▶ _What the exercise asks_:
Lines that contain the string "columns" are the ones to list; copy all of them from the records.

▶ _Exercise materials_:
════════════════

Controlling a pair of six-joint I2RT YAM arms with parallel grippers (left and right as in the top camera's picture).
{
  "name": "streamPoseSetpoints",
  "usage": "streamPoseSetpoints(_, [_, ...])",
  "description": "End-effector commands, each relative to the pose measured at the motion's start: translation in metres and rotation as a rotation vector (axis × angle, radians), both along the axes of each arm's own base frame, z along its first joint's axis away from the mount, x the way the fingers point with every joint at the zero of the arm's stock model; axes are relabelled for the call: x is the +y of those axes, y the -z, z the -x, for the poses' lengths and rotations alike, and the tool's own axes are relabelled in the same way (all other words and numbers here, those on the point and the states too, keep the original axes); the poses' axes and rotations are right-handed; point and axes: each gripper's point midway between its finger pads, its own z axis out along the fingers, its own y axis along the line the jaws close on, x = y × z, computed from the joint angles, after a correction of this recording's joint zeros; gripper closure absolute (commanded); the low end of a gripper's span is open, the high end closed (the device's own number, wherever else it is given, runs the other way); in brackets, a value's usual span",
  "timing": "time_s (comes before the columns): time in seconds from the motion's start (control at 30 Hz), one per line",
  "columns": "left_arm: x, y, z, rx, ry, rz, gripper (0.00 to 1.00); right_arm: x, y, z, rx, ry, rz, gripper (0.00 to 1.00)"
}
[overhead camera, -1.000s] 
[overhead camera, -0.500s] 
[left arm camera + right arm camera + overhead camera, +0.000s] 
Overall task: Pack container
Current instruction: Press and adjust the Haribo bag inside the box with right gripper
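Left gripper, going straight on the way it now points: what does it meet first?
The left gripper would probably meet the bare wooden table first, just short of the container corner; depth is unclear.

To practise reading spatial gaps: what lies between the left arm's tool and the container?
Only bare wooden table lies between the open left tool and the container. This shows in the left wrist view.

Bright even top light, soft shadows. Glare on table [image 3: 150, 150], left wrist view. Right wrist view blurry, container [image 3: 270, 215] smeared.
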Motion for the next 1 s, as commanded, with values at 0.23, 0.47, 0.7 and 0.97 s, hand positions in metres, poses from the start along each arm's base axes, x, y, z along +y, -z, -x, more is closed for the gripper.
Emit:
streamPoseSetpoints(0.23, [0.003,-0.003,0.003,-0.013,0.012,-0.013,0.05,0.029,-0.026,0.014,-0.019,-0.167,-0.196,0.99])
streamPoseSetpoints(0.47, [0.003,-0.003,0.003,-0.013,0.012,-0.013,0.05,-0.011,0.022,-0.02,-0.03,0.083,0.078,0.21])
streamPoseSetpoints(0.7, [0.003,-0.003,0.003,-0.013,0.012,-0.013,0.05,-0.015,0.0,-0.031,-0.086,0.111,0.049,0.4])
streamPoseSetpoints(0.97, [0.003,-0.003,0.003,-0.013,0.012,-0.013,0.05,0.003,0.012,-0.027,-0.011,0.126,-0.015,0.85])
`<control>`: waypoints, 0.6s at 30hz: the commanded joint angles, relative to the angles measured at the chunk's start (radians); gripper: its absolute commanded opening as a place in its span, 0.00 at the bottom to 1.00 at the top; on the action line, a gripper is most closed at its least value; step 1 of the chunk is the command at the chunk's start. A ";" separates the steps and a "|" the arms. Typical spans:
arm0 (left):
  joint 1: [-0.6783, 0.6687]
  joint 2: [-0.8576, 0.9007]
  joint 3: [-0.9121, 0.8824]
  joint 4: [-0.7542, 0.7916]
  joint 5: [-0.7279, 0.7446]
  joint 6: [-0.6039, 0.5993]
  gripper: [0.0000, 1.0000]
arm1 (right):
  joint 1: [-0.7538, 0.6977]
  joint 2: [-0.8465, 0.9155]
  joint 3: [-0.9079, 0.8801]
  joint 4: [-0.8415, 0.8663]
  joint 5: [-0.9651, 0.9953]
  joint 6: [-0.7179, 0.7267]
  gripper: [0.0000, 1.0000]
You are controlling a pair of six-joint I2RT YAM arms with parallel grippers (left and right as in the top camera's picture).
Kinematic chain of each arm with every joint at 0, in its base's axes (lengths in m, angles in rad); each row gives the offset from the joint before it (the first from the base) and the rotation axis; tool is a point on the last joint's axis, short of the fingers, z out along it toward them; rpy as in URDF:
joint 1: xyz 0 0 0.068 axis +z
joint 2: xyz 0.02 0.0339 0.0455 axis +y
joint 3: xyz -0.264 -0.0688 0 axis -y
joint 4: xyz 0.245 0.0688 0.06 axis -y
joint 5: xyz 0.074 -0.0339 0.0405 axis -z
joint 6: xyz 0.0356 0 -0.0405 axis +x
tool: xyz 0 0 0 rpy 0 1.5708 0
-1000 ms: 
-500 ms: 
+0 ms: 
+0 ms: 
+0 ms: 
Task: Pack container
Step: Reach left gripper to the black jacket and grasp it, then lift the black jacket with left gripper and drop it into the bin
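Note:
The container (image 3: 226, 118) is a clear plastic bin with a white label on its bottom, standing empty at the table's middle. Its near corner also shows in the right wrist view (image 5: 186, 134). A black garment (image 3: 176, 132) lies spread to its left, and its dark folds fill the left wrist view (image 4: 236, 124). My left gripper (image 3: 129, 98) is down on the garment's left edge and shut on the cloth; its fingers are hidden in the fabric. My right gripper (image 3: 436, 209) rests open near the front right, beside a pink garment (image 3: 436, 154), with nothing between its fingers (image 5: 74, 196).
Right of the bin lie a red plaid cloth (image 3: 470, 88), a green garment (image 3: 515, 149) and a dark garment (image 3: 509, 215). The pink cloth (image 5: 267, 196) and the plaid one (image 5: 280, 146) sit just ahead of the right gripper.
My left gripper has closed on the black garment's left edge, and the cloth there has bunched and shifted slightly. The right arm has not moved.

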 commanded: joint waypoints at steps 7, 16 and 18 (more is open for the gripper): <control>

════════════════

▶ _Expected answer_:
  "timing": "time_s (comes before the columns): time in seconds from the motion's start (control at 30 Hz), one per line",
  "columns": "left_arm: x, y, z, rx, ry, rz, gripper (0.00 to 1.00); right_arm: x, y, z, rx, ry, rz, gripper (0.00 to 1.00)"

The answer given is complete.